Lohn: Personalrabatte bei Automobilherstellern

Oliver Stilz | 12. Januar 2010

Personalrabatte, die Automobilhersteller oder -händler ihren Arbeitnehmern beim Erwerb von Kraftfahrzeugen gewähren, gehören grundsätzlich als geldwerte Vorteile zum steuerpflichtigen Arbeitslohn. Dabei müssen Sie die Fahrzeuge steuerlich nach den Endpreisen bewerten, zu denen Sie als Arbeitgeber die Autos anderen Endkunden anbieten. Verkaufen Sie die Fahrzeuge nicht an andere Endkunden, ist der Endpreis des nächstgelegenen Händlers maßgebend. Dies hat das Bundesfinanzministerium in einem Schreiben betont. Demnach ist der Endpreis nicht der Preis, den Sie mit dem Käufer unter Berücksichtigung individueller Rabatte tatsächlich vereinbaren. In der Regel zählt der Preis, den Sie nach der Preisangabenverordnung angeben und ausweisen. Ist kein anderes Preisangebot zu bekommen, müssen Sie die unverbindliche Preisempfehlung (UPE) des Herstellers berücksichtigen. Da Autos den Endverbrauchern häufig zu einem Preis unter der UPE angeboten werden, können Sie den tatsächlichen Preis anstelle der UPE ansetzen, wie auch der BFH entschieden hat (siehe LohnPraxis 10/09). Laut BMF-Schreiben können Sie als Endpreis den Preis annehmen, der sich ergibt, wenn Sie 80% des Preisnachlasses, der durchschnittlich beim Verkauf an fremde Endverbraucher tatsächlich gewährt wird, von dem empfohlenen Preis abziehen.
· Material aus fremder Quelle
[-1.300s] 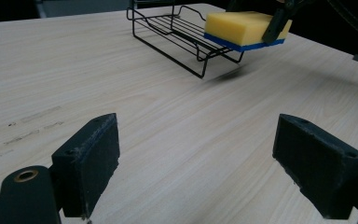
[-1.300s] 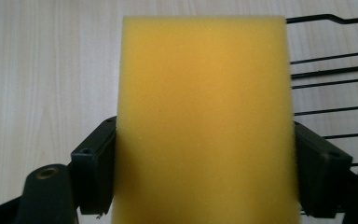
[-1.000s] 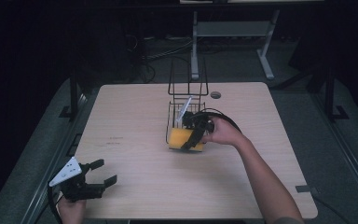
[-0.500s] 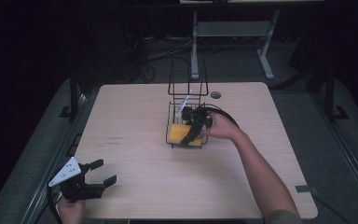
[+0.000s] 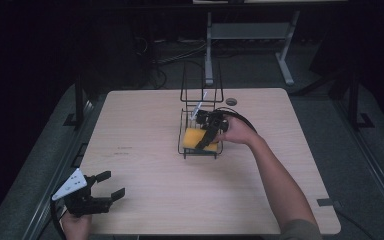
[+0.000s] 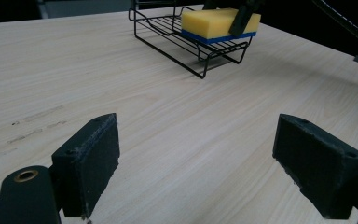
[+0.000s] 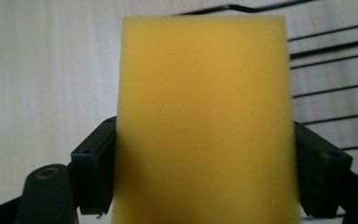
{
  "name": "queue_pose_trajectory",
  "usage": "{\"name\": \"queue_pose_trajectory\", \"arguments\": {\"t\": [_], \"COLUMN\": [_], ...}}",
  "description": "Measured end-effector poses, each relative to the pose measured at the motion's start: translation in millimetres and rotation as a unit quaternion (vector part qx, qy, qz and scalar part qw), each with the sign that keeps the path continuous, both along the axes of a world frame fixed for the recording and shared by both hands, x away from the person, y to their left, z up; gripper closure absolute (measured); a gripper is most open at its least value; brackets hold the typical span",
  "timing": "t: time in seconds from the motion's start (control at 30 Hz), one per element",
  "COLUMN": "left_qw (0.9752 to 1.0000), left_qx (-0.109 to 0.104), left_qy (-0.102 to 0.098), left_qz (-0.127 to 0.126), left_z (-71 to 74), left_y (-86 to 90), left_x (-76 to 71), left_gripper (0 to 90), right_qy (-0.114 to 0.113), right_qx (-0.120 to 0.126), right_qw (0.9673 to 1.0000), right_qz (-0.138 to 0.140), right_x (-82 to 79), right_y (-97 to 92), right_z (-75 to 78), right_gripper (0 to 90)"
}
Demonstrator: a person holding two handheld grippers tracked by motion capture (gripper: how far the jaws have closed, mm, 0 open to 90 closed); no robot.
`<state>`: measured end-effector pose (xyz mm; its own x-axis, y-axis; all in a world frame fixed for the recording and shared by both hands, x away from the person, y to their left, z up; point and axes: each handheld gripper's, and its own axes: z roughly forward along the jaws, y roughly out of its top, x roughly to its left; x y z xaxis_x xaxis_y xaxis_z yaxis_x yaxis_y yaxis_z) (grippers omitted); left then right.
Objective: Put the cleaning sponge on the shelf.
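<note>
1. The wooden table [image 5: 145,125] spreads bare on every side of the wire rack [image 5: 200,100], leaving open room to draw back toward the near edge.
2. The wire rack stands mid-table, its tall back loops behind the tray; a clean exit likely means lifting clear of the low front rail.
3. The yellow sponge [image 5: 196,137] lies in the rack's tray, clamped between the right gripper [image 5: 206,141] jaws; loosen only once it sits flat.
4. The left gripper [image 5: 102,192], well apart from the rack, gapes wide, holding nothing.
</note>
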<state>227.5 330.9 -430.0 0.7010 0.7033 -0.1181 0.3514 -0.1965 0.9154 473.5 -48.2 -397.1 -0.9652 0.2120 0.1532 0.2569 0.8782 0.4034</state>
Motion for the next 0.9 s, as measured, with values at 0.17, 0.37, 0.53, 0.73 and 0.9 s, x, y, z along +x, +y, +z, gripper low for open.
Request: {"name": "queue_pose_trajectory", "arguments": {"t": [0.17, 0.37, 0.53, 0.73, 0.9], "left_qw": [1.0000, 1.0000, 1.0000, 1.0000, 1.0000], "left_qx": [0.001, 0.001, -0.001, 0.001, 0.002], "left_qy": [0.002, 0.002, 0.001, 0.001, 0.003], "left_qz": [-0.001, -0.002, -0.002, -0.004, -0.002], "left_z": [-0.2, -0.1, 0.0, 0.3, 0.0], "left_y": [-1.4, -0.3, -0.1, -2.3, -0.8], "left_x": [1.0, 1.1, 0.8, 0.4, -0.9], "left_gripper": [14.1, 14.0, 14.0, 14.1, 14.0], "right_qy": [0.002, 0.002, 0.004, 0.003, -0.001], "right_qx": [0.013, 0.010, 0.001, 0.006, 0.006], "right_qw": [0.9999, 0.9999, 1.0000, 1.0000, 1.0000], "right_qz": [-0.003, -0.001, -0.008, -0.002, -0.001], "right_x": [7.0, 15.0, 17.4, 17.4, 17.4], "right_y": [-2.9, 3.3, 4.3, 6.6, 7.0], "right_z": [-1.0, -2.1, -9.9, -11.0, -11.7], "right_gripper": [21.4, 21.3, 21.1, 21.0, 19.9]}}
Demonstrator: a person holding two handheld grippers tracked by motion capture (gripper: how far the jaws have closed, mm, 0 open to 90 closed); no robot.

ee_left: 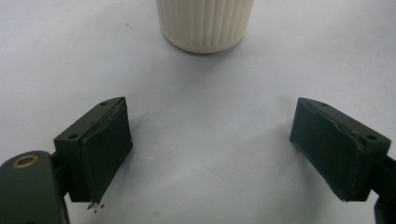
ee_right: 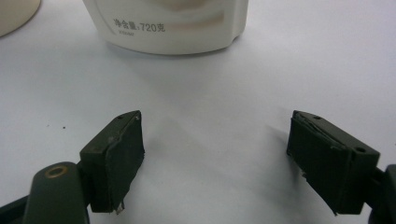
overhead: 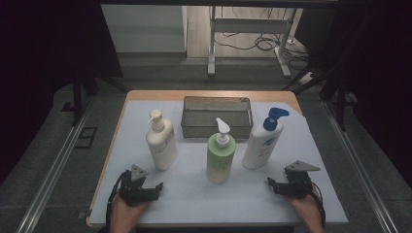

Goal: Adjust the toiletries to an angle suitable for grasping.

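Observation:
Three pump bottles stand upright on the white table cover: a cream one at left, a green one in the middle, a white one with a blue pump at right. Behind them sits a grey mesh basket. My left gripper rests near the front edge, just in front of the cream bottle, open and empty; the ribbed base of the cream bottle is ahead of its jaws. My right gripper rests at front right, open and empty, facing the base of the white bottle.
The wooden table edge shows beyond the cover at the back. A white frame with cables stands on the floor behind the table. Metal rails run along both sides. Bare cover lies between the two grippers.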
Der durchschnittliche Nachlass ist aber modellbezogen nach den tatsächlichen Verkaufserlösen in den vergangenen drei Kalendermonaten vor der Bestellung zu ermitteln. Dabei müssen Sie auch die Fahrzeuge einbeziehen, deren Endpreise über der UPE liegen. Bei neu eingeführten Modellen (nicht bei Facelifts), können Sie in den ersten drei Monaten einen pauschalen Abschlag von 6% der UPE als durchschnittlichen Preisnachlass annehmen. In jedem Fall müssen Sie die Grundlagen für den ermittelten geldwerten Vorteil als Beleg zum Lohnkonto nehmen.